____ DATA BLOCK

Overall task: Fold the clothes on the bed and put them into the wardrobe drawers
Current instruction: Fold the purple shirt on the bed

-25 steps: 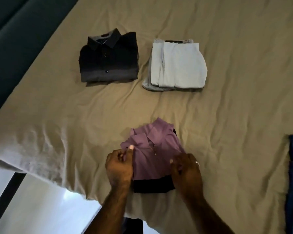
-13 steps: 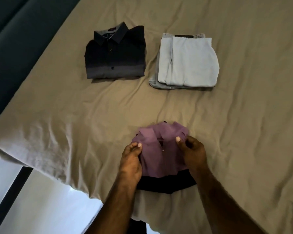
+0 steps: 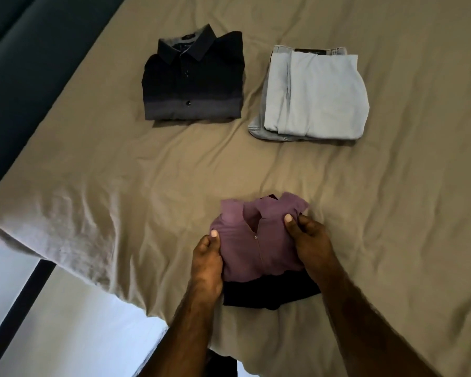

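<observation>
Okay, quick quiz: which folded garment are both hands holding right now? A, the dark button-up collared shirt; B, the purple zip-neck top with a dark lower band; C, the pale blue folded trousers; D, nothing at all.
B: the left hand and right hand each pinch a side of the purple zip-neck top near the bed's edge, while the dark button-up shirt and pale blue trousers lie untouched farther up.

You're in a bedroom: a bed (image 3: 93, 164) under a wrinkled tan sheet, folded clothes (image 3: 193, 85) laid out on it.
</observation>
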`<move>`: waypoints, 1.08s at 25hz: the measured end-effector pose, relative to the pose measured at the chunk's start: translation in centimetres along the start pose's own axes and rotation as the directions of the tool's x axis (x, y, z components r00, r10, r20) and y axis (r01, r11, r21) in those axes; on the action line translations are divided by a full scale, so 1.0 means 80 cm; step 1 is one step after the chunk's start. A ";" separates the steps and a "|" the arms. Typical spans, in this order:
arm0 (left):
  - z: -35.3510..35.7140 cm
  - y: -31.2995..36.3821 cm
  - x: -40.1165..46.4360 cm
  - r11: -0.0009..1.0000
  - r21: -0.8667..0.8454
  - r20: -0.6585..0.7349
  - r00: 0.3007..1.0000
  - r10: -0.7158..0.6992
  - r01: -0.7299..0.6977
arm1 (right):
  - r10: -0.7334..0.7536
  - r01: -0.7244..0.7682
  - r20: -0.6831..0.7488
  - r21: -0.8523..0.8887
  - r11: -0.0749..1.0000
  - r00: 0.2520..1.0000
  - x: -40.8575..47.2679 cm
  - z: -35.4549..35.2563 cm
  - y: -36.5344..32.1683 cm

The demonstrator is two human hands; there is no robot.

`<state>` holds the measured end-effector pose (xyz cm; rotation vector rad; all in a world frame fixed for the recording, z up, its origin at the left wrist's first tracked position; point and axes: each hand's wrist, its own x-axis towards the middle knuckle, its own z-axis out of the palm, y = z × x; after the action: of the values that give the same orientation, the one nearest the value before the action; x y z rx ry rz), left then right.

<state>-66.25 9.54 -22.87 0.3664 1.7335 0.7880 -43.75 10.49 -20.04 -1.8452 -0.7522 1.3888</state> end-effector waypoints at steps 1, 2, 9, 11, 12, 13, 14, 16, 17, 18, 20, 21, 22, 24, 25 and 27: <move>-0.004 0.003 -0.002 0.993 0.120 -0.080 0.996 0.032 -0.022 | -0.007 0.003 -0.029 -0.120 0.993 1.000 0.005 0.000 0.001; -0.009 0.003 -0.001 0.943 0.326 -0.162 0.980 0.119 -0.061 | -0.028 -0.012 -0.127 -0.304 0.953 0.991 0.008 -0.003 0.003; 0.024 0.022 -0.024 0.933 0.329 -0.123 0.986 -0.111 0.146 | 0.244 -0.300 -0.196 -0.349 0.888 0.950 0.001 -0.010 -0.005; 0.024 0.018 -0.024 0.965 0.184 0.128 0.969 -0.211 0.185 | 0.353 -0.353 -0.019 -0.119 0.928 0.935 -0.003 -0.008 -0.006; 0.025 0.023 -0.023 0.973 0.162 0.246 0.949 -0.199 0.162 | 0.380 -0.384 0.084 0.031 0.923 0.921 -0.006 -0.010 -0.012; 0.023 0.024 -0.027 0.985 0.108 0.331 0.929 -0.166 0.137 | 0.380 -0.410 0.192 0.147 0.900 0.905 -0.012 -0.013 -0.012; 0.023 0.029 -0.027 0.991 0.054 0.406 0.904 -0.132 0.121 | 0.350 -0.415 0.275 0.234 0.879 0.895 -0.018 -0.017 -0.011; 0.022 0.044 -0.035 0.994 -0.001 0.509 0.856 -0.094 0.110 | 0.258 -0.361 0.326 0.310 0.880 0.909 -0.030 -0.027 -0.001; 0.029 0.060 -0.035 0.996 0.007 0.545 0.835 -0.076 0.087 | 0.216 -0.306 0.288 0.321 0.896 0.933 -0.029 -0.033 -0.006; 0.028 0.074 -0.040 0.997 0.002 0.570 0.819 -0.062 0.075 | 0.193 -0.263 0.238 0.307 0.915 0.952 -0.029 -0.038 -0.008; 0.074 0.116 -0.049 0.998 0.019 0.660 0.748 -0.061 0.064 | 0.144 -0.172 0.113 0.303 0.937 0.983 -0.016 -0.081 -0.029; 0.092 0.134 -0.053 0.998 0.038 0.696 0.715 -0.067 0.056 | 0.128 -0.145 0.075 0.307 0.941 0.989 -0.009 -0.096 -0.042; 0.132 0.149 -0.058 0.997 0.071 0.711 0.700 -0.065 0.021 | 0.108 -0.110 0.025 0.343 0.933 0.994 0.000 -0.127 -0.057; 0.206 0.176 -0.067 0.996 0.084 0.739 0.672 -0.041 -0.032 | 0.067 -0.033 -0.069 0.404 0.914 0.995 0.022 -0.185 -0.084; 0.260 0.183 -0.075 0.996 0.077 0.752 0.658 -0.028 -0.045 | 0.023 0.023 -0.112 0.393 0.919 0.993 0.039 -0.231 -0.099; 0.344 0.203 -0.077 0.995 0.056 0.756 0.655 0.011 -0.082 | -0.062 0.111 -0.150 0.343 0.933 0.987 0.076 -0.296 -0.130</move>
<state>-40.92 26.40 -11.23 0.6929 0.9538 0.4776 -19.76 17.03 -10.71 -1.5878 -0.4726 1.2340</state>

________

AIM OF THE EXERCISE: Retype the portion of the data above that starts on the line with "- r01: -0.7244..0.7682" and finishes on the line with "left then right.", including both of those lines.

EXERCISE SOLUTION:
  - r01: -0.7244..0.7682
  - r20: -0.6831..0.7488
  - r21: -0.8523..0.8887
  - r11: -0.0749..1.0000
  - r00: 0.2520..1.0000
  - x: -40.8575..47.2679 cm
  - z: -35.4549..35.2563 cm
  - y: -36.5344..32.1683 cm

The demonstrator is two human hands; there is no robot.

`<state>` holds the measured end-effector pose (xyz cm; rotation vector rad; all in a world frame fixed for the recording, z up, its origin at the left wrist's first tracked position; point and axes: each hand's wrist, its own x-axis towards the middle knuckle, its own z-axis out of the palm, y = z × x; after the action: of the values that give the same orientation, the one nearest the value before the action; x y z rx ry rz), left then right.

There is nothing else to add to the answer.